▸ Problem: Restate every line of the material, word for word.

▸ Dataset excerpt:
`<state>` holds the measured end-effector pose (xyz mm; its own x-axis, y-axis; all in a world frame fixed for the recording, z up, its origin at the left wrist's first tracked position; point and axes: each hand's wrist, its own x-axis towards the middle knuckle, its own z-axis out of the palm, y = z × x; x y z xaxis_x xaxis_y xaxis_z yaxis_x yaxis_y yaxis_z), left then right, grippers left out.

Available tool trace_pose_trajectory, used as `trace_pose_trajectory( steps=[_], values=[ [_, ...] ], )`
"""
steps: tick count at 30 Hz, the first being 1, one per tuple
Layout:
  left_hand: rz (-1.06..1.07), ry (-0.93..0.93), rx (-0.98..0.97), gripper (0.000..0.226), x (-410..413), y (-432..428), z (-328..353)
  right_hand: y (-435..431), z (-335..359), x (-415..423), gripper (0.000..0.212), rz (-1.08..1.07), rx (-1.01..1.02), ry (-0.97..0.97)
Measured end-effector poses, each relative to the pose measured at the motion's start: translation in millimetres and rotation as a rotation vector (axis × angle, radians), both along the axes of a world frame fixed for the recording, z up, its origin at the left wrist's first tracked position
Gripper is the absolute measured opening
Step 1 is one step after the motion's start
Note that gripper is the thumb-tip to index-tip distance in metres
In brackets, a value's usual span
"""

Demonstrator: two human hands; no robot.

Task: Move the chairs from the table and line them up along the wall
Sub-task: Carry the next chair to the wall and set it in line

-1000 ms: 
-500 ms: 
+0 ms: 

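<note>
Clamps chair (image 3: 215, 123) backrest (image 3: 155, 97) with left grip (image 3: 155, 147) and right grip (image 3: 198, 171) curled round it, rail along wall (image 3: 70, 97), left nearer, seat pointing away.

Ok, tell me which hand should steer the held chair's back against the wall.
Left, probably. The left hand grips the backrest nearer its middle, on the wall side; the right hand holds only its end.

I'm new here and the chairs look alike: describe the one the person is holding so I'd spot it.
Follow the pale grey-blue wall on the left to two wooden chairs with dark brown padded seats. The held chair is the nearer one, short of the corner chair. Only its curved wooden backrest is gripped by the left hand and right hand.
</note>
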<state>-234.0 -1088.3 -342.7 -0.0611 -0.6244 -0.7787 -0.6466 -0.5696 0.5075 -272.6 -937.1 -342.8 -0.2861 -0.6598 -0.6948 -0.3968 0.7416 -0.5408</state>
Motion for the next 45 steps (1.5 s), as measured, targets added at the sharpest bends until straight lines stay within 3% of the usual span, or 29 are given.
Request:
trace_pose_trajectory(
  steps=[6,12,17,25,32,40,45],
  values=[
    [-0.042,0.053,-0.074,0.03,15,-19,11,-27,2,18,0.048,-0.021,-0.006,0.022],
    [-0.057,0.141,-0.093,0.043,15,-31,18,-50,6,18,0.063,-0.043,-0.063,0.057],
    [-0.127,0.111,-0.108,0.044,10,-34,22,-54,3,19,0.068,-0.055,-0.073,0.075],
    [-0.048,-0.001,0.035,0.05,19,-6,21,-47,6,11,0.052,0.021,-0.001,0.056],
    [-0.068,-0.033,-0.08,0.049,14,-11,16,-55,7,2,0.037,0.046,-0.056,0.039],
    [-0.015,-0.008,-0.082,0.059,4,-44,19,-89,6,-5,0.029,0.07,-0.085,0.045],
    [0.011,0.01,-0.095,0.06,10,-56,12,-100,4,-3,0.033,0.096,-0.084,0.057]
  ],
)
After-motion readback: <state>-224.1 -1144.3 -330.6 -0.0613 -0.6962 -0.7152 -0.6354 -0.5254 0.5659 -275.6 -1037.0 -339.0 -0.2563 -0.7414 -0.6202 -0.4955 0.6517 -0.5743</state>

▸ Output of the task:
`<state>` holds the measured end-effector pose (xyz mm; its own x-axis, y-axis; all in a world frame fixed for the recording, z up, its origin at the left wrist's first tracked position; point and axes: each hand's wrist, its own x-axis towards the middle knuckle, its own z-axis out of the palm, y = z × x; x y z xaxis_x xaxis_y xaxis_z yaxis_x yaxis_y yaxis_z), left then right, grippers left out.

Available tool trace_pose_trajectory, used as `trace_pose_trajectory( steps=[_], values=[ [_, ...] ], )`
"""
steps: tick count at 30 Hz, the first being 1, one per tuple
Layout:
  left_hand: rz (-1.06..1.07), ry (-0.93..0.93), rx (-0.98..0.97), gripper (0.000..0.226), x (-410..413), y (-432..428), z (-328..353)
  right_hand: y (-435..431), z (-335..359), x (-415..423), gripper (0.000..0.212), rz (-1.08..1.07), rx (-1.01..1.02), ry (-0.97..0.97)
Measured end-effector poses, each relative to the pose measured at the motion's start: translation in millimetres and rotation as a rotation vector (axis × angle, radians), both along the axes of a world frame fixed for the recording, z up, its origin at the left wrist's first tracked position
Gripper is the absolute measured opening
Step 1 is one step after the motion's start
Note that gripper is the thumb-tip to index-tip distance in metres
In brackets, a value's usual span
"""

Demonstrator: two human hands; no robot.

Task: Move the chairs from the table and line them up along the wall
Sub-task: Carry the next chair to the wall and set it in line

-1000 ms: 
-500 ms: 
+0 ms: 

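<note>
Clamps chair (image 3: 215, 123) backrest (image 3: 155, 97) with left grip (image 3: 155, 147) and right grip (image 3: 198, 171) curled round it, rail along wall (image 3: 70, 97), left nearer, seat pointing away.

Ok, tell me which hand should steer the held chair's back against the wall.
Left, probably. The left hand grips the backrest nearer its middle, on the wall side; the right hand holds only its end.

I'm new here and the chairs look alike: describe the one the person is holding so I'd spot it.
Follow the pale grey-blue wall on the left to two wooden chairs with dark brown padded seats. The held chair is the nearer one, short of the corner chair. Only its curved wooden backrest is gripped by the left hand and right hand.
</note>
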<state>-234.0 -1088.3 -342.7 -0.0611 -0.6244 -0.7787 -0.6466 -0.5696 0.5075 -272.6 -937.1 -342.8 -0.2861 -0.6598 -0.6948 -0.3968 0.7416 -0.5408</state>
Motion for the next 45 steps (1.5 s), as measured, targets added at the sharpest bends until straight lines stay within 3% of the usual span, or 29 are given.
Request:
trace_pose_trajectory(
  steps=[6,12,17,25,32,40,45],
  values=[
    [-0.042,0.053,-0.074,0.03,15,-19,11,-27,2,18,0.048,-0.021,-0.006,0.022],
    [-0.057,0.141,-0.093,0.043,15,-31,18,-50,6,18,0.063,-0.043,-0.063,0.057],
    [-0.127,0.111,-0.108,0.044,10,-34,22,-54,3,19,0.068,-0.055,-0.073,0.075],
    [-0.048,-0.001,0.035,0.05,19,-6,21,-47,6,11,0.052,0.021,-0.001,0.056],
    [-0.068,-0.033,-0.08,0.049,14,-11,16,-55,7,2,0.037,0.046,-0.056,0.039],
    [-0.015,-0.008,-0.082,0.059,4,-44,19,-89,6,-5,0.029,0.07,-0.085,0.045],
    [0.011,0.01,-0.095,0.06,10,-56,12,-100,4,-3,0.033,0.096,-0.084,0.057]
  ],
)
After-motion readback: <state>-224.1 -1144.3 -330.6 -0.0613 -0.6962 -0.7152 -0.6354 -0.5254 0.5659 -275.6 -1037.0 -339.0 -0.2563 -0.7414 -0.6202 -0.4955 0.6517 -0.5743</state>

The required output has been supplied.